The task =
Please find the lines in the entries below that contain the word "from", and copy each one.

====== Exercise material

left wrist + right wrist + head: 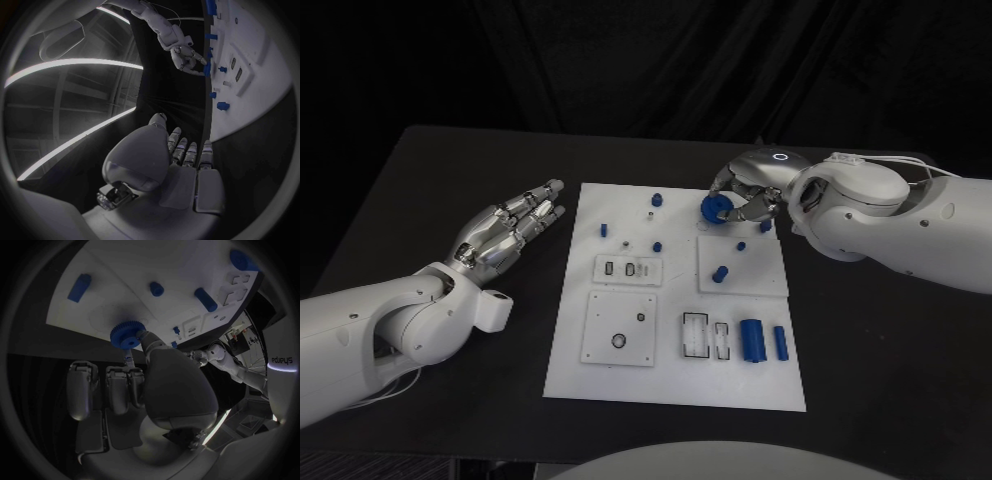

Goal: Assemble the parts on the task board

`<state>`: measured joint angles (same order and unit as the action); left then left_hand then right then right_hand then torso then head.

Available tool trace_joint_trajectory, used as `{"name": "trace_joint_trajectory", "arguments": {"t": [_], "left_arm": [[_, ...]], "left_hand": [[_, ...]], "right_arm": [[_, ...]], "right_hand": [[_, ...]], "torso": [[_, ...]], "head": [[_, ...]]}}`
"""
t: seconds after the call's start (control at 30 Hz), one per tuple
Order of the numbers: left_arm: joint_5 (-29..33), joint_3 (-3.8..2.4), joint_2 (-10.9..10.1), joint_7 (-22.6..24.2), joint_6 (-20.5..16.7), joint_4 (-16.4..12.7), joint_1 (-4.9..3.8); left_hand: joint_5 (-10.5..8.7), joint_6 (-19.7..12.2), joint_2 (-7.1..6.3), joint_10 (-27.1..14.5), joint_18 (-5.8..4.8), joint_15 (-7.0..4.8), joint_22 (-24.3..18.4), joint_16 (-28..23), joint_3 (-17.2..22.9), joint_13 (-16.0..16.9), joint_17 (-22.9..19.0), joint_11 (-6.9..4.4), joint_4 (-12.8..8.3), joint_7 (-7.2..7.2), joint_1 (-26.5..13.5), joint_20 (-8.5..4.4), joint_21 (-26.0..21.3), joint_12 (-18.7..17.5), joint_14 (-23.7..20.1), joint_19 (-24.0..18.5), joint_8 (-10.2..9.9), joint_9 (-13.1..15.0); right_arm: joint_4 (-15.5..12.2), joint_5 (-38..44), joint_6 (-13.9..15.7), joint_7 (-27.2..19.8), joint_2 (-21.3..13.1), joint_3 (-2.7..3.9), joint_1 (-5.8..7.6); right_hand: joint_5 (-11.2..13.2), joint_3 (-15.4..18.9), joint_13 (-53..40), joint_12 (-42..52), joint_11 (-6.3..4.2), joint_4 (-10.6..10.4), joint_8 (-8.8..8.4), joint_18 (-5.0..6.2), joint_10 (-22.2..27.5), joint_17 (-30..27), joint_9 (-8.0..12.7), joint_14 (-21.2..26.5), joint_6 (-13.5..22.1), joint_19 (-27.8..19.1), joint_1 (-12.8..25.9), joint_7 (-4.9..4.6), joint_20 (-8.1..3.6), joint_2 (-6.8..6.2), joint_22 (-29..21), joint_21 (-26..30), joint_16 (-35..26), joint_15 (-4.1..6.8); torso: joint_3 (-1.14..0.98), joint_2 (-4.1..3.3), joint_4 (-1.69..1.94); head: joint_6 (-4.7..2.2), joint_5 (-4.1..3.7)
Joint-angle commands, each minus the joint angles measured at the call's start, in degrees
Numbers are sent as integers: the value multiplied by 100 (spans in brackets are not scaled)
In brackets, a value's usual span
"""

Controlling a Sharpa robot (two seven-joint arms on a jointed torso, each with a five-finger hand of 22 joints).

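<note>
The white task board (675,375) lies in the middle of the black table. My right hand (744,196) hovers over the board's far right corner and pinches a round blue gear (714,208) (127,334) between thumb and a finger, just above the board (119,270). My left hand (511,225) (181,160) is off the board's left edge, fingers stretched out flat and apart, holding nothing. Small blue pegs stand on the board's far half (604,230), (652,200), (721,272). Two blue cylinders (753,341) (779,343) lie near the board's near right corner.
Recessed white plates with slots sit on the board: one (627,268) at mid left, one (622,327) with a round hole below it, and a slotted one (704,335) beside the cylinders. Bare black table (877,340) surrounds the board.
</note>
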<state>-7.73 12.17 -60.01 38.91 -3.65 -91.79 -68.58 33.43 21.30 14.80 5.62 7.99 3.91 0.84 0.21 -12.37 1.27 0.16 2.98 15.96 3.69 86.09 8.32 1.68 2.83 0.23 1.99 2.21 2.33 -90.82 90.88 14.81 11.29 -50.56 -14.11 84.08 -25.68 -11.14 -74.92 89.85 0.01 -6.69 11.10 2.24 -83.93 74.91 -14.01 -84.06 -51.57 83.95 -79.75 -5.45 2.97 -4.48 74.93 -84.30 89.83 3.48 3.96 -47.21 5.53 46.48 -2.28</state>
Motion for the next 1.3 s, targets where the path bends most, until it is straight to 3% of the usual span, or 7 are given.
{"name": "trace_joint_trajectory", "arguments": {"t": [0.03,0.4,0.77,1.3], "left_arm": [[17,-4,23,865,76,-2,3],[17,-5,97,855,122,57,4],[17,-5,166,838,160,102,4],[17,-5,195,832,185,131,4]], "left_hand": [[39,-9,6,-15,35,55,4,-11,33,-4,-7,9,-4,35,62,39,5,-25,2,14,23,7],[44,-14,4,-18,30,80,5,-11,44,-5,-6,9,-10,35,73,56,6,-26,3,17,22,7],[50,-20,4,-21,24,100,6,-9,54,-5,-5,11,-15,35,83,71,9,-27,7,21,20,6],[58,-19,2,-24,16,127,8,-5,67,-5,-1,12,-23,37,95,90,13,-28,19,27,20,6]], "right_arm": [[-57,39,-45,-74,97,1,36],[105,39,69,-251,679,3,64],[468,40,42,-376,1270,5,34],[691,39,-251,-318,1483,6,-12]], "right_hand": [[23,5,-1508,15,-5,12,603,-40,-607,1509,-724,-594,16,151,53,47,9,58,1046,-13,17,-10],[82,8,-1508,15,-2,6,646,-44,-607,1509,-774,-594,65,163,71,42,7,63,1059,-25,17,-10],[141,8,-1508,15,3,3,683,-44,-607,1509,-814,-594,91,166,82,35,8,69,1063,-25,17,-12],[229,-24,-1508,15,33,-4,598,-23,-607,1509,-809,-594,382,113,97,-4,29,62,1017,48,17,-39]], "torso": [[9,4,0],[17,3,18],[5,-7,21],[4,-5,17]], "head": [[8,10],[23,-1],[30,3],[56,3]]}}
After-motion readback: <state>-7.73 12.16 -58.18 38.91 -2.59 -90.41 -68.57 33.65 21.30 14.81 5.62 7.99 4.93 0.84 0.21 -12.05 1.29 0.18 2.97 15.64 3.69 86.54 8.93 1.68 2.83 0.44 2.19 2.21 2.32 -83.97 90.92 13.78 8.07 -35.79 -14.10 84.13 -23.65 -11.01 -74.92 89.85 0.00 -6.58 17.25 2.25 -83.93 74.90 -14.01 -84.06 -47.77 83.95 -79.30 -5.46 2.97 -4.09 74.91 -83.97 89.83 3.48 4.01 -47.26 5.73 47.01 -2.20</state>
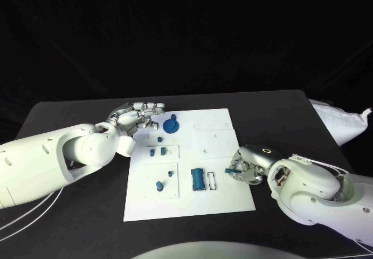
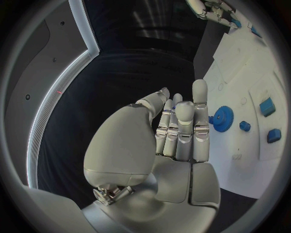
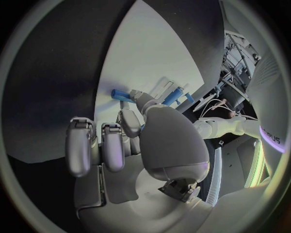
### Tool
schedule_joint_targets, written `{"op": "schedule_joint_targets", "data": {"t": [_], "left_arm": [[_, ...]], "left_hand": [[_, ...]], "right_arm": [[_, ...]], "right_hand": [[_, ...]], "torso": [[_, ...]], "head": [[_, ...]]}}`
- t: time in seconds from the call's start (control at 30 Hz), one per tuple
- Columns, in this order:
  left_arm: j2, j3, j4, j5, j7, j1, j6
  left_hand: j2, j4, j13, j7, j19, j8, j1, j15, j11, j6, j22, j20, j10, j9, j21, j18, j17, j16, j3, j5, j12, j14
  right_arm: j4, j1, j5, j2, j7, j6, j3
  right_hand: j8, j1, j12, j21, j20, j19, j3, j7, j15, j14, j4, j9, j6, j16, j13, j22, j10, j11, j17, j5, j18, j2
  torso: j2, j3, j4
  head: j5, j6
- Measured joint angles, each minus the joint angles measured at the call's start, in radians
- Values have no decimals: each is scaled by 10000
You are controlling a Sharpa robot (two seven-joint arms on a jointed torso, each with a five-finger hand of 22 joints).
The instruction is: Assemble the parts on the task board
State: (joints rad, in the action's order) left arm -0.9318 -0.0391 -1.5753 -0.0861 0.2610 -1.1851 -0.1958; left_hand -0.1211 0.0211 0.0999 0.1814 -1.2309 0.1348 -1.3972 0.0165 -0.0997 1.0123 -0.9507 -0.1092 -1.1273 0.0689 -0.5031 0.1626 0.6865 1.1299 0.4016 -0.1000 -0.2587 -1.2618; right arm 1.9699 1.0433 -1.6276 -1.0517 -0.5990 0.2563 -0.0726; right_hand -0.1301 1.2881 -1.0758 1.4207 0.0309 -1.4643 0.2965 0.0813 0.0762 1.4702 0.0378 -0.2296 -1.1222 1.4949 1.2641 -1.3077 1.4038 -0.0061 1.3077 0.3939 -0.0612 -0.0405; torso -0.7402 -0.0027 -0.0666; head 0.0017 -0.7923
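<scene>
The white task board point(image 1: 221, 199) lies mid-table. My right hand point(image 1: 250, 163) hovers at its right edge and pinches a small blue peg point(image 1: 232, 171); in the right wrist view the peg point(image 3: 120, 94) sticks out past the fingertips point(image 3: 138, 98) over the board point(image 3: 152, 53). My left hand point(image 1: 140, 115) is at the board's far left corner, holding nothing, its fingers point(image 2: 182, 126) straight and close together beside the blue gear point(image 1: 172, 127) point(image 2: 223, 117). On the board lie a long blue block point(image 1: 198, 179), a thin peg point(image 1: 211, 181), two small blocks point(image 1: 158, 151) and further small pieces point(image 1: 159, 186).
A white bag point(image 1: 342, 121) lies at the table's far right edge. Black tabletop point(image 1: 77, 113) surrounds the board on all sides. My right hand point(image 2: 213, 10) appears far across the board in the left wrist view.
</scene>
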Motion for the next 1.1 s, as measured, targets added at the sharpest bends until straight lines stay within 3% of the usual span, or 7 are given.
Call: {"op": "schedule_joint_targets", "data": {"t": [0.2, 0.47, 0.6, 1.1], "left_arm": [[-3, 0, -9, 0, 51, 0, -27], [-20, 0, -38, -4, 167, 1, -105], [-25, 0, -47, -6, 215, 1, -150], [-19, 1, -66, -9, 284, 1, -207]], "left_hand": [[0, -27, 0, 0, 36, 0, 0, 0, 0, 0, 12, -36, 0, 0, 0, 1, 1, 0, -27, 0, 0, 0], [0, -27, 0, -1, 36, 0, 0, 0, 0, 0, 12, -36, 0, 0, 0, 0, 24, 0, -27, 0, 0, -1], [0, -27, 0, -1, 37, 0, 0, 0, 0, 0, 11, -36, 0, 0, 0, 1, 23, 0, -27, 0, 0, 0], [0, -27, 0, -2, 36, 0, 0, 0, 0, 1, 10, -36, 0, 0, -1, 0, 22, 0, -27, 0, 0, 0]], "right_arm": [[140, 99, 1489, -96, -71, 482, 2], [217, 117, 2764, 31, -91, 738, 2], [223, 120, 3124, 205, -93, 771, 0], [73, 122, 3752, 738, -91, 743, 0]], "right_hand": [[-6, -662, 0, 0, 0, 0, 268, -49, 29, -1, 332, -167, -49, 0, 25, 1, 70, -1, -1, 53, 1, -164], [-50, -970, -206, 0, 0, 0, 256, -68, 30, -1, 455, -250, -112, 5, 189, 2, 148, -9, -2, 392, 1, -443], [-11, -1174, -306, 47, 0, 0, 178, -67, 30, -1, 556, -264, -143, 42, 261, 2, 213, -2, -2, 651, 1, -436], [-8, -1363, -607, 86, 0, 0, 59, -131, 29, -2, 676, -296, -277, 80, 440, 4, 314, -46, -3, 652, 1, -481]], "torso": [[0, -7, -12], [0, -6, -16], [0, -6, -16], [5, -2, -14]], "head": [[19, -22], [43, -78], [52, -92], [96, -93]]}}
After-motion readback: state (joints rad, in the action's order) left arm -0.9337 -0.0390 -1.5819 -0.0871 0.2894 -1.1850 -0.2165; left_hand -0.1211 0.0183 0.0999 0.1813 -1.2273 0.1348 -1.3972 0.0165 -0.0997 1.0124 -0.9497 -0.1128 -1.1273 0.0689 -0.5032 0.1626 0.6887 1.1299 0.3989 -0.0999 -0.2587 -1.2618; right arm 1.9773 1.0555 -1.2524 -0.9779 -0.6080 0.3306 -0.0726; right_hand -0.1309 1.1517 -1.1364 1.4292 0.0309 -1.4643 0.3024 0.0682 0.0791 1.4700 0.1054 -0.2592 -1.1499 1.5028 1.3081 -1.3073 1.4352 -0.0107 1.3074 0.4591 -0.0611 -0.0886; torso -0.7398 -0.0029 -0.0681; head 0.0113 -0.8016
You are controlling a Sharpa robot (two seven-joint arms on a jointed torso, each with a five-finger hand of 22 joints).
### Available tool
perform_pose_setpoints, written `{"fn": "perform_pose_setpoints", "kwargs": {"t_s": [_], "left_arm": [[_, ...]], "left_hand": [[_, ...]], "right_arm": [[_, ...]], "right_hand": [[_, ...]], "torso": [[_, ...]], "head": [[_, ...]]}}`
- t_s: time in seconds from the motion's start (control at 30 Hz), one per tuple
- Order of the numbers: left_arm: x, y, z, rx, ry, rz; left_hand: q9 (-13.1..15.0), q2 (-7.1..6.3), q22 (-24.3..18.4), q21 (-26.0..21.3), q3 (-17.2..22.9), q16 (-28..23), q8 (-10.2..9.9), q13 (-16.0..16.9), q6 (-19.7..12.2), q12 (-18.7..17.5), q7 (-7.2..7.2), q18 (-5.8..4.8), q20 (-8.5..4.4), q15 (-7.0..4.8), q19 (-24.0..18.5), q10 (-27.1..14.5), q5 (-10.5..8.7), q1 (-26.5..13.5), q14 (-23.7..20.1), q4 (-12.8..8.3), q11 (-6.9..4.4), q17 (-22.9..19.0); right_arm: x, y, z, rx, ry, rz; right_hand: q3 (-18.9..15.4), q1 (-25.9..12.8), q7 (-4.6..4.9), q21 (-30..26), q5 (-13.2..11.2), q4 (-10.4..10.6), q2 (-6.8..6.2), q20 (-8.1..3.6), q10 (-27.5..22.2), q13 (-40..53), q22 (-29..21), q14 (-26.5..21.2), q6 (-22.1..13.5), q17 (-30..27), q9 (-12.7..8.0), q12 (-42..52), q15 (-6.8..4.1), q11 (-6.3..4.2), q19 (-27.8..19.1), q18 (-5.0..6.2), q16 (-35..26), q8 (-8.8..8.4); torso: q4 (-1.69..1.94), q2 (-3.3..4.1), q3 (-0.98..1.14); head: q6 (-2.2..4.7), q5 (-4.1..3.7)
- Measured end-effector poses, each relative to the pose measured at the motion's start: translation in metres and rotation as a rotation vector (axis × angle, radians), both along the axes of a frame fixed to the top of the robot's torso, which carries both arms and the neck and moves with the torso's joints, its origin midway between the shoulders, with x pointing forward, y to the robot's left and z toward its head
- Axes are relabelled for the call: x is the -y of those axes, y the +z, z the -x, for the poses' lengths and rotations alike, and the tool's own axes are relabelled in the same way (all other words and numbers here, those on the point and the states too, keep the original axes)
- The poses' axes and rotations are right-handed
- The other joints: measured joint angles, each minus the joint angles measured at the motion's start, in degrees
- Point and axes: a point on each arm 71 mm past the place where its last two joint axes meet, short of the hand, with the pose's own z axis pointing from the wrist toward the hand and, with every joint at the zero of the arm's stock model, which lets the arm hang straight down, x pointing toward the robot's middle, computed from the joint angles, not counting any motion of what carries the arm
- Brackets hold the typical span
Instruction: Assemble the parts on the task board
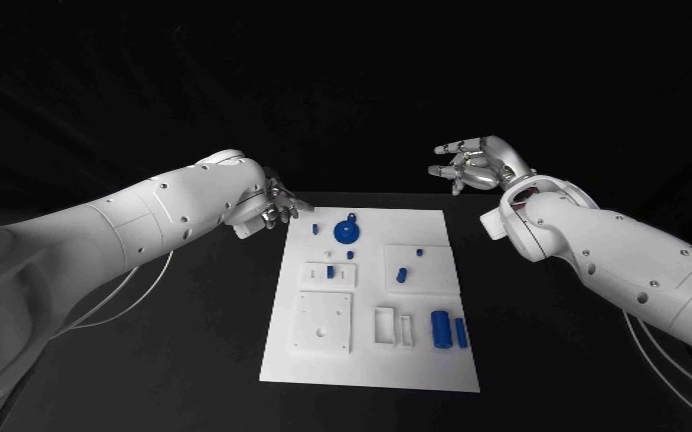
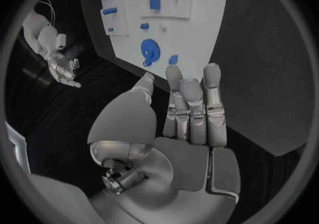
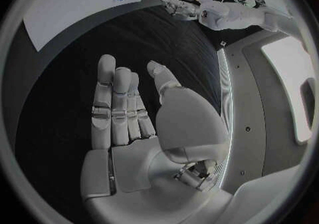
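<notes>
Head view shows a black table [image 1: 159, 372] in a dark room, with the white task board [image 1: 368, 362] lying at its middle. Blue parts sit on the board: a round disc part [image 1: 346, 231] near its far end, two upright cylinders [image 1: 449, 330] near its right edge. Left hand [image 1: 271, 209] hovers at the board's far left corner, fingers apart, holding nothing. Right hand [image 1: 476, 164] hangs beyond the far right corner, likewise empty and spread.
</notes>
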Motion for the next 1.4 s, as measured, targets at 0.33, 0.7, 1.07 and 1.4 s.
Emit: {"fn": "perform_pose_setpoints", "kwargs": {"t_s": [0.33,0.7,1.07,1.4], "left_arm": [[0.003,-0.001,-0.013,0.029,-0.022,-0.018],[0.008,-0.015,-0.015,0.035,-0.049,-0.048],[0.008,-0.022,-0.016,0.029,-0.07,-0.056],[0.009,-0.024,-0.016,0.014,-0.085,-0.051]], "left_hand": [[7.0,-0.07,0.0,0.9,-0.3,3.3,7.1,1.5,-2.7,4.1,-0.73,0.0,-0.2,-0.41,0.2,-0.9,3.27,-0.5,-0.4,-0.1,-0.49,0.6],[7.3,-0.17,0.0,1.3,0.2,3.3,6.7,1.1,-3.3,4.7,-0.52,0.0,-0.2,-0.32,0.2,-1.4,3.27,-1.0,-0.5,1.1,-0.39,0.3],[5.9,-2.3,0.0,1.3,0.7,3.6,5.3,0.7,-3.5,5.0,-0.32,0.01,0.01,-0.22,0.0,-1.6,2.05,-0.9,-1.0,4.0,-0.19,0.0],[5.6,-2.3,0.0,1.3,0.7,3.8,5.0,0.6,-3.7,5.0,-0.12,0.01,0.01,-0.01,0.0,-1.8,2.05,-0.9,-1.2,4.0,0.01,0.0]], "right_arm": [[-0.003,0.002,0.001,0.003,0.01,-0.005],[-0.006,0.004,0.003,0.006,0.018,-0.008],[-0.009,0.003,0.002,0.005,0.021,-0.012],[-0.01,0.003,0.001,0.005,0.02,-0.012]], "right_hand": [[-0.3,-0.2,-0.06,0.0,0.2,0.3,-0.21,0.0,0.0,0.0,-0.1,0.0,1.0,0.0,0.1,0.0,0.0,0.0,0.0,-0.01,0.0,0.0],[-0.6,-0.2,-0.1,0.0,0.2,0.6,-0.21,0.0,0.0,0.0,-0.2,0.0,0.5,0.0,0.1,0.0,0.0,0.0,0.0,-0.01,0.0,0.0],[-0.9,-0.2,0.1,0.0,0.4,1.2,-0.21,0.0,0.0,-0.1,-0.3,0.0,0.3,0.0,0.1,0.0,0.0,0.0,0.0,-0.01,0.0,0.0],[-0.9,-0.2,0.09,0.0,0.4,1.6,-0.22,0.0,0.0,-0.1,-0.4,0.0,0.3,0.0,0.1,0.0,0.0,0.0,0.0,-0.01,0.0,0.0]], "torso": [[-0.5,1.14,-0.14],[-0.98,2.25,-0.23],[-1.06,2.59,-0.27],[-1.05,2.62,-0.3]], "head": [[1.14,0.12],[1.78,0.35],[1.59,0.4],[1.53,0.52]]}}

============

Reply =
- t: time in seconds from the call's start (control at 30 Hz), one per tuple
- t_s: time in seconds from the motion's start (control at 30 Hz), one per tuple
- Point and axes: a point on each arm 71 mm past the place where its last two joint axes meet, short of the hand, with the pose's own z axis pointing from the wrist toward the hand and, with every joint at the zero of the arm's stock model, which lets the arm hang straight down, x pointing toward the robot's middle, computed from the joint angles, not counting any motion of what carries the arm

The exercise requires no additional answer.